The central tension in AI ethics is between procedural and substantive approaches. Procedural approaches focus on the processes by which AI systems are developed and deployed: fairness metrics, bias audits, participatory design, and stakeholder consultation. These approaches treat ethics as a constraint on engineering, a set of requirements that must be satisfied before deployment. Substantive approaches, by contrast, ask deeper questions about what kinds of social order AI systems produce and whether those orders are desirable. A system that passes all fairness audits may still produce a world that is more surveilled, more predictable, and less capable of genuine surprise — and the procedural framework has no vocabulary for this critique.

The most productive current work in AI ethics recognizes that the distinction between procedural and substantive ethics is itself unstable. The procedures we design encode substantive assumptions about what matters — about which harms are measurable, which stakeholders are legitimate, which outcomes are acceptable. Value alignment is not a technical problem that can be solved after the substantive questions are settled; it is a political problem in which technical and moral questions are inseparable. The field's most urgent task is not to develop better fairness metrics but to develop the conceptual vocabulary for naming the kinds of power that AI systems exercise — and the kinds of resistance that are possible against them.
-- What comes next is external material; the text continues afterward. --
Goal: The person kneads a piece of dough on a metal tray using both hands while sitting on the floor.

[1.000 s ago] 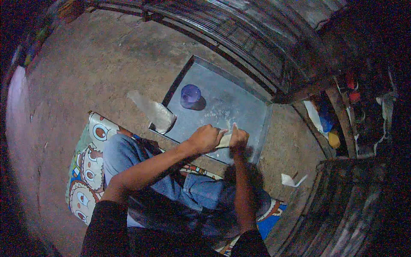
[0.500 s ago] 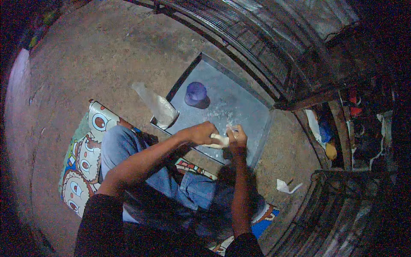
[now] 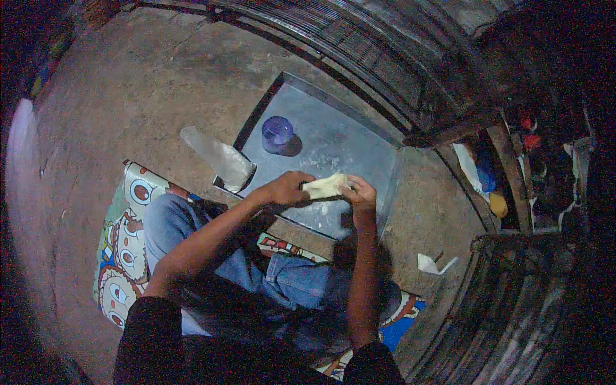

AI ethics has been captured by the industry it is supposed to regulate. The field's most visible outputs — principles, frameworks, and best practices — are produced in corporate research labs, funded by the same entities that build the systems being evaluated. This is not a conspiracy; it is a structural feature of the field's institutional ecology. The result is an ethics that is more comfortable with questions of bias than with questions of power, more comfortable with questions of fairness than with questions of domination. The challenge for AI ethics is not to develop better tools but to develop the independence required to ask dangerous questions.